Although my marriage can be found lacking the "pure love of Christ" on many occasions, I feel confident in the knowledge that through faith in Jesus Christ and His Atonement, as I consistently pray for the gift of charity, I will be enabled to develop the strength of character and increase of love, necessary, to rise above the natural inclinations of the self - over time having become increasingly offensive to me.

Even now, though it may at times feel that marriage is still not for me, indeed, marriage is required of every child of God, as He has ordained, in order for re-entry into His Presence. The eternal marriage covenant then, is ordered to bind the union of a man and woman, unified, to God through His Son, Jesus Christ - "that they may be one, even as we are one." 


The Law requires that "there must needs be an opposition in all things" (an equal and opposing force), including in the creation of man; the male and female sex, evident in each inherent life-force, which is male or female. 



2 Nephi 2:11
"For it must needs be, that there is an opposition in all things. If not so, my firstborn in the wilderness, righteousness could not be brought to pass, neither wickedness, neither holiness nor misery, neither good nor bad. Wherefore, all things must needs be a compound in one; wherefore, if it should be one body it must needs remain as dead, having no life neither death, nor corruption nor incorruption, happiness nor misery, neither sense nor insensibility."

Thus, as stated in The Family: A Proclamation to the world, "Gender is an essential characteristic of individual premortal, mortal, and eternal identity and purpose". The differences between men and women are intended to bring about the very opposition, necessary in a marriage, that cause us to apply gospel principles in order to find reconciliation - and in that process, we become Christlike. What other condition in life provides such personal growth? 


“The love of which the Lord speaks is not only physical attraction, but also faith, confidence, understanding, and partnership. It is devotion and companionship, parenthood, common ideals and standards. It is cleanliness of life and sacrifice and unselfishness” (Teachings of Spencer W. Kimball, 248).

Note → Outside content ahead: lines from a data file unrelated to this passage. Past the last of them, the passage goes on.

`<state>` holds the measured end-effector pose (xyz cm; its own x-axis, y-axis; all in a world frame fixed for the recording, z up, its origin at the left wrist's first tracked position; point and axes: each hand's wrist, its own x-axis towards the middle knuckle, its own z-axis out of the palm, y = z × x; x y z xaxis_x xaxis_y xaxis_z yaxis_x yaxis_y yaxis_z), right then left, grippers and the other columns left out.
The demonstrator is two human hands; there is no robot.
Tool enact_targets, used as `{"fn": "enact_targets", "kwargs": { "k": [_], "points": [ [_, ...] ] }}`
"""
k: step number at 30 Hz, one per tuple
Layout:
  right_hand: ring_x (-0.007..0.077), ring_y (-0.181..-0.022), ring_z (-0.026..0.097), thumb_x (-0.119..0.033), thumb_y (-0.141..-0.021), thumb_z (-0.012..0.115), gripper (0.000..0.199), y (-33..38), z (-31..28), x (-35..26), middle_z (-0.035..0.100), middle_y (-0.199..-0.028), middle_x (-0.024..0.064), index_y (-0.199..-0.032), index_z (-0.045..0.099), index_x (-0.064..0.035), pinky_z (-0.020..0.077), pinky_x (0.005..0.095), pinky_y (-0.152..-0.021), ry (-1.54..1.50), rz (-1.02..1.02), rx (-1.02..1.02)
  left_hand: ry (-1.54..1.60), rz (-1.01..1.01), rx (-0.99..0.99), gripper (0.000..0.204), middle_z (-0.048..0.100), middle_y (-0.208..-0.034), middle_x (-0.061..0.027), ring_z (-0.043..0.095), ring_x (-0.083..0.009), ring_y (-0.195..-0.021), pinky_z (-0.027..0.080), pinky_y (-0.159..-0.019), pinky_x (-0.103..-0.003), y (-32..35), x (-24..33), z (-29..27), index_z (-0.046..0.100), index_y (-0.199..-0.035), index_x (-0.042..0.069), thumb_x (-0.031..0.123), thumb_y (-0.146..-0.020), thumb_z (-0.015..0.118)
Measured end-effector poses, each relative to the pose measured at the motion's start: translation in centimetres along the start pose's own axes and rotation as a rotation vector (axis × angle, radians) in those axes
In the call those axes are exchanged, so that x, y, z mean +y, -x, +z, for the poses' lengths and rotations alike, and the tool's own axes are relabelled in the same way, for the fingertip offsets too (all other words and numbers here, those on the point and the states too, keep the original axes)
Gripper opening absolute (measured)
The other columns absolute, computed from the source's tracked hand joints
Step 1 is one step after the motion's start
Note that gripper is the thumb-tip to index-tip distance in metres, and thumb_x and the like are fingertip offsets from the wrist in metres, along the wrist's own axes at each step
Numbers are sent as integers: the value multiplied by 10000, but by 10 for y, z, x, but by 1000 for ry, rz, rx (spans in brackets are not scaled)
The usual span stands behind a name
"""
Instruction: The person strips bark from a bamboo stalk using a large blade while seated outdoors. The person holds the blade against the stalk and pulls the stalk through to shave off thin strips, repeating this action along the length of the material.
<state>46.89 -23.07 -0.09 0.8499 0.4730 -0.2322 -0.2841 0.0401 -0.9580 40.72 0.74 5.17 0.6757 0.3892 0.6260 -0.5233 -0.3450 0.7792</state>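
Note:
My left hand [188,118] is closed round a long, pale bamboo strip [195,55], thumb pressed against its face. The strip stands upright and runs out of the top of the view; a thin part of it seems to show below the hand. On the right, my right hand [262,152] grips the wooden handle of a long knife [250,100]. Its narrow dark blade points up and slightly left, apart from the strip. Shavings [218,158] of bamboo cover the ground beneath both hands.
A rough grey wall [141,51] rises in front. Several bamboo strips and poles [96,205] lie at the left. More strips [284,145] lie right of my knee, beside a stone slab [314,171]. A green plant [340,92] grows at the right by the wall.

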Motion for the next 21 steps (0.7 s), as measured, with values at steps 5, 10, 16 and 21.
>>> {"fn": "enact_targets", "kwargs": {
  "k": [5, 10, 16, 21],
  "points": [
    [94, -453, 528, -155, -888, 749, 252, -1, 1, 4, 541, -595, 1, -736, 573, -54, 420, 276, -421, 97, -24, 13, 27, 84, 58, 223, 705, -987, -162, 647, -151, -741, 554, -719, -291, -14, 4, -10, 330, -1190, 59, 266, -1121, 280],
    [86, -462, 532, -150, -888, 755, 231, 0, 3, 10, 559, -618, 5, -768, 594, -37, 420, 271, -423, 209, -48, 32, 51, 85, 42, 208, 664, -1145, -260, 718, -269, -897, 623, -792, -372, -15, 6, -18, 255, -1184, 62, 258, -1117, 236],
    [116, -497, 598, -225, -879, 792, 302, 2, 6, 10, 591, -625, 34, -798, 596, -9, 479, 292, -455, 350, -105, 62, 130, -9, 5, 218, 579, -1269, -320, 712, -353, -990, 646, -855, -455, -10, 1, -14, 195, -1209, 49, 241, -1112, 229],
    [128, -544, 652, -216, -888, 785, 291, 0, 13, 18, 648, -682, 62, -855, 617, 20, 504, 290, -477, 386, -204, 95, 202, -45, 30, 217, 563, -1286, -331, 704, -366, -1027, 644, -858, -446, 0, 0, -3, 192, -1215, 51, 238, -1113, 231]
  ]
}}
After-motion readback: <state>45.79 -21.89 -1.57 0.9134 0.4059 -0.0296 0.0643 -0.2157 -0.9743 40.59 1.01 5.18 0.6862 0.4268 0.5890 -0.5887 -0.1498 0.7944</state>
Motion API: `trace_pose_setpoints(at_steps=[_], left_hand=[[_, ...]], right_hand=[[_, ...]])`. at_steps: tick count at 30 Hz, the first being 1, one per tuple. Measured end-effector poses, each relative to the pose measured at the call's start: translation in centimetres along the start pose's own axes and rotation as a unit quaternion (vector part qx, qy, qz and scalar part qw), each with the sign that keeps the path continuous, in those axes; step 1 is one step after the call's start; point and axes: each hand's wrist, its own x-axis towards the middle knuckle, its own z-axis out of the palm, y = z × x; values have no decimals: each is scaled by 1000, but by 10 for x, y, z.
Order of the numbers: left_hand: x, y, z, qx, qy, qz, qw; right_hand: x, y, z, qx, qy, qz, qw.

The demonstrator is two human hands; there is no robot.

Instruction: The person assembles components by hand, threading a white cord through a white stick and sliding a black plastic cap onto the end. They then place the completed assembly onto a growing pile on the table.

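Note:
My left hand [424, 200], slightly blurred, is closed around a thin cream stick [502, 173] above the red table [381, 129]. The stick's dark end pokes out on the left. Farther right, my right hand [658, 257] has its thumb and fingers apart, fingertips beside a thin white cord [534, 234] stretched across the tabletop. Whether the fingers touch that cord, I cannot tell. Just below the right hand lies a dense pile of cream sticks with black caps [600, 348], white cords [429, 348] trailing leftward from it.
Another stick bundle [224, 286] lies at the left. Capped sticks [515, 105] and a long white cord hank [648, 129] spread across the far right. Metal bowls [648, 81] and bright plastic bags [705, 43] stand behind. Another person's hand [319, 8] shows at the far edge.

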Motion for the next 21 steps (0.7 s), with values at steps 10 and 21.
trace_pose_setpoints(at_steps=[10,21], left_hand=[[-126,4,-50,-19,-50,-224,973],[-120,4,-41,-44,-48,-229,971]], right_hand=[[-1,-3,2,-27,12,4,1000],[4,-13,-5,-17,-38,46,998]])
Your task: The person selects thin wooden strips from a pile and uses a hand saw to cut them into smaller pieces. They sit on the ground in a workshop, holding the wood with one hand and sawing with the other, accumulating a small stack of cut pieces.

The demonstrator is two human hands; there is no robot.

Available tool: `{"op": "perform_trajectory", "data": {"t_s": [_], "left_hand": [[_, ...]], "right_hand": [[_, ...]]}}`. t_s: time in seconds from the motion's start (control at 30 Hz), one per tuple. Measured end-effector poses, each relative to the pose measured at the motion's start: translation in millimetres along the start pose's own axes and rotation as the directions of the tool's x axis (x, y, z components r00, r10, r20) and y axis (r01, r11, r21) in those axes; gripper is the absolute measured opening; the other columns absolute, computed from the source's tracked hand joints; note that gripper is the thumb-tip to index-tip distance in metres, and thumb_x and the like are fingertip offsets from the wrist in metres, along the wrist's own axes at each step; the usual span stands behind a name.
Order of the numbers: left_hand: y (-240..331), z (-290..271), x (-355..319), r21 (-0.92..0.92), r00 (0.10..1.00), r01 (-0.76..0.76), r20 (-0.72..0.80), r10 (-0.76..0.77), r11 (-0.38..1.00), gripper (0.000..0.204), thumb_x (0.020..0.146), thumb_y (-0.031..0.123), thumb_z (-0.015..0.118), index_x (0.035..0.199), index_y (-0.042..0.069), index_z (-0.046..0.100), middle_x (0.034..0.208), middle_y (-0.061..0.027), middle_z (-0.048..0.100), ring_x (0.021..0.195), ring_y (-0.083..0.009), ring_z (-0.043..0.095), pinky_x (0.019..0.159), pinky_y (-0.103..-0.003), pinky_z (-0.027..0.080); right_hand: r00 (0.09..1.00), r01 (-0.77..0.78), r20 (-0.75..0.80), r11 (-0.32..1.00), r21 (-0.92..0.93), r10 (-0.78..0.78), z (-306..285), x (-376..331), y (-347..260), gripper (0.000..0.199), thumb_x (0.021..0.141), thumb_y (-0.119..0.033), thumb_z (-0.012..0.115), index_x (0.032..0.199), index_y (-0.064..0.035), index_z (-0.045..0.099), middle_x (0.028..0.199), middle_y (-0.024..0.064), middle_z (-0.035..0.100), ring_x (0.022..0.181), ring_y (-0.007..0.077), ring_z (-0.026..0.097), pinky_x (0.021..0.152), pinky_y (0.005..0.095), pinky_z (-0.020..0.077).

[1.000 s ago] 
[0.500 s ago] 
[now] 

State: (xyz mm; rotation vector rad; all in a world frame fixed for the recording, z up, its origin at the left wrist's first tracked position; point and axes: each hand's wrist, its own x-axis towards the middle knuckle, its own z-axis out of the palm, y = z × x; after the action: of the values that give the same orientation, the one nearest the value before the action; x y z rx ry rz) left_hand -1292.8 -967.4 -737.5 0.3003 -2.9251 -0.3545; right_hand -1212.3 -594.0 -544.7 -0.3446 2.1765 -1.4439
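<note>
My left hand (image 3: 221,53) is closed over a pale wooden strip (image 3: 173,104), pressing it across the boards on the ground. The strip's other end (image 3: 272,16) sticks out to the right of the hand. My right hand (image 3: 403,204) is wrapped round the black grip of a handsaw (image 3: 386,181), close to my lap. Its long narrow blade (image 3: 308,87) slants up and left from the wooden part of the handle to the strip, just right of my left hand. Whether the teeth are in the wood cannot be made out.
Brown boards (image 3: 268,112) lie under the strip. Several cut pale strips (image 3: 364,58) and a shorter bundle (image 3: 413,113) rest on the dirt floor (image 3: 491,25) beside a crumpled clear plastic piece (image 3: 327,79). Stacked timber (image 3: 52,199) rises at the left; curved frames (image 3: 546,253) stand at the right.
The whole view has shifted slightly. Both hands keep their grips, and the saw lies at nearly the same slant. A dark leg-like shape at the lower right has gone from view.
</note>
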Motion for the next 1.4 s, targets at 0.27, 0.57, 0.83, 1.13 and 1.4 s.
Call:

Jesus Christ is the perfect example of living a selflessness life and in the midst of relentless opposition, even unto death. In similitude, we are commanded to emulate Him, without exception. 


There's simply no way that a husband and wife can achieve the kind of marriage considered acceptable to God, and required in order to qualify that sacred relationship to be eternal, without both actively seeking the influence of Christ in how they act within that marriage - consistently.


With an understanding of what it takes to create an eternal marriage, deemed 'successful' by those outside of the Christian faith, it's not unreasonable that when advocating the principle of love for God, over self, it would initially be rejected  - thinking the possibility a childhood fairytale, or something that only happens in a cheesy movie.

The truth is, that without God there is much that is impossible!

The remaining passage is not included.